## Work to be completed
Below are some records; quote exactly the lines from the one that contains "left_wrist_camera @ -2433" through the one that contains "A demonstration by", inclusive, and no others.

Dataset records
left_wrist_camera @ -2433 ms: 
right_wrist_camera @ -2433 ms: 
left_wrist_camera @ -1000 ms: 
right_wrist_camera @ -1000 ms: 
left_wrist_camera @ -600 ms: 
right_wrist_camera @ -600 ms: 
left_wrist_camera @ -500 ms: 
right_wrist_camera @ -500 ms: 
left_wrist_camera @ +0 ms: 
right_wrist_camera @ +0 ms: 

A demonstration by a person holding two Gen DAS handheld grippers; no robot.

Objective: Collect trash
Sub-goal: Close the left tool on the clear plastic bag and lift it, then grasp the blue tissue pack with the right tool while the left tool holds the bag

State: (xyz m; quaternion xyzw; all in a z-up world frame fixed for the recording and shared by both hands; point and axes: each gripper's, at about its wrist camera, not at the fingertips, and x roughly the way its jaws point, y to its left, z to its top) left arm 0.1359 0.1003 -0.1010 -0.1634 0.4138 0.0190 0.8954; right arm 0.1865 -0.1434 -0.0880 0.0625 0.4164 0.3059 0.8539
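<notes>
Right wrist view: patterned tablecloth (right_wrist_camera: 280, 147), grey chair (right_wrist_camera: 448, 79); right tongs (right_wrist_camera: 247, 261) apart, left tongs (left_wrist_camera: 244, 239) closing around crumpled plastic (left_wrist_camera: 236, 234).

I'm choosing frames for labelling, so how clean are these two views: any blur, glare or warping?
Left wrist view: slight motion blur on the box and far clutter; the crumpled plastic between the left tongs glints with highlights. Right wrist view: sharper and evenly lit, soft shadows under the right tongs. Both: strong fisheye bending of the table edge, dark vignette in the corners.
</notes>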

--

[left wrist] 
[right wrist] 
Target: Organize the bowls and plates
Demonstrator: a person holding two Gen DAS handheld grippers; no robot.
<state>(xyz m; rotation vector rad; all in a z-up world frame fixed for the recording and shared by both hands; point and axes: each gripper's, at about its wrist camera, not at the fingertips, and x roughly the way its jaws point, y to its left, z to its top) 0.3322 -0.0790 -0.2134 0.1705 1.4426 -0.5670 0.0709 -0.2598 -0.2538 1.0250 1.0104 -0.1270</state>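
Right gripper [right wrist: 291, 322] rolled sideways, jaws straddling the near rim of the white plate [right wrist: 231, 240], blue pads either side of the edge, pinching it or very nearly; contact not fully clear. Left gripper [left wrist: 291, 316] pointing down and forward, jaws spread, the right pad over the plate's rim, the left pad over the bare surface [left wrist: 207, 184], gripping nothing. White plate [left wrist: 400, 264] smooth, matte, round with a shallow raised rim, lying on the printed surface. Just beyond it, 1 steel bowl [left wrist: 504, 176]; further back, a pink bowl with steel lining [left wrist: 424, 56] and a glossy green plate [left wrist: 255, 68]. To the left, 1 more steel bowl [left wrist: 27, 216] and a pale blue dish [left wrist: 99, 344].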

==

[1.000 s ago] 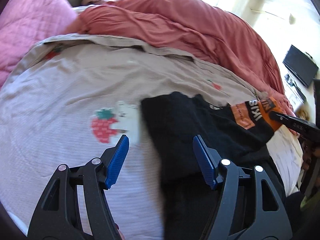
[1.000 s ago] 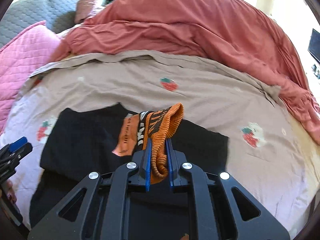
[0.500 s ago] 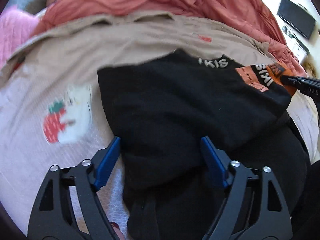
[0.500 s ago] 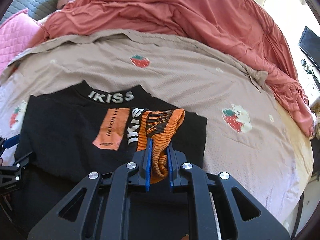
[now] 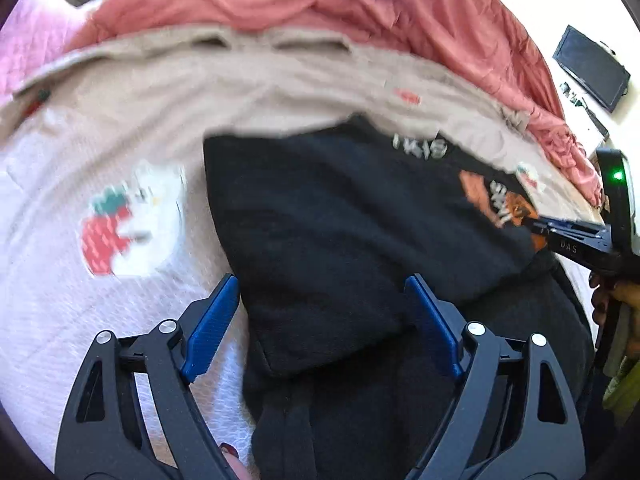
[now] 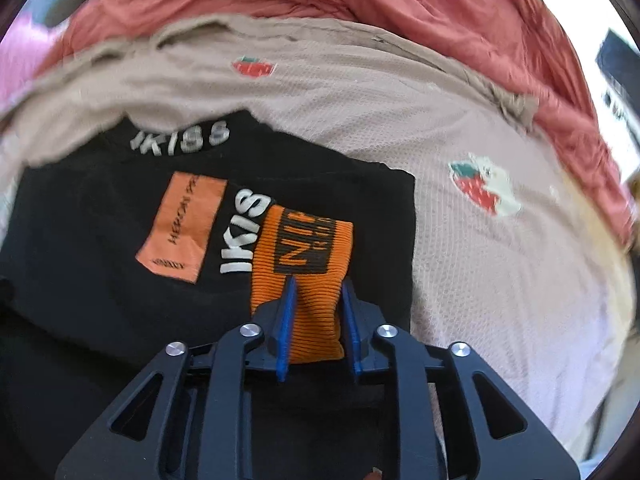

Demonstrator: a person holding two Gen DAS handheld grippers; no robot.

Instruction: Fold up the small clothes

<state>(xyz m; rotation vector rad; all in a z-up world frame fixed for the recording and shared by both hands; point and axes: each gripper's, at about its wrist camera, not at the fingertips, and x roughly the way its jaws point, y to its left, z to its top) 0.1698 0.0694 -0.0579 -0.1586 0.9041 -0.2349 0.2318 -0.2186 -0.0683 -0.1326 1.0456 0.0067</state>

## Task answer
left_wrist_camera @ -2433 ms: 
right_wrist_camera @ -2433 ms: 
left_wrist_camera @ -1000 ms: 
right_wrist_camera @ -1000 ms: 
left_wrist_camera @ -600 ms: 
right_wrist_camera @ -600 ms: 
left_wrist_camera @ -500 ms: 
right_wrist_camera @ -500 ms: 
left_wrist_camera @ +0 ms: 
right_wrist_camera @ +0 ms: 

A demonstration by a person holding two Gen DAS handheld grippers; no robot.

No part of the exercise remains unanswered.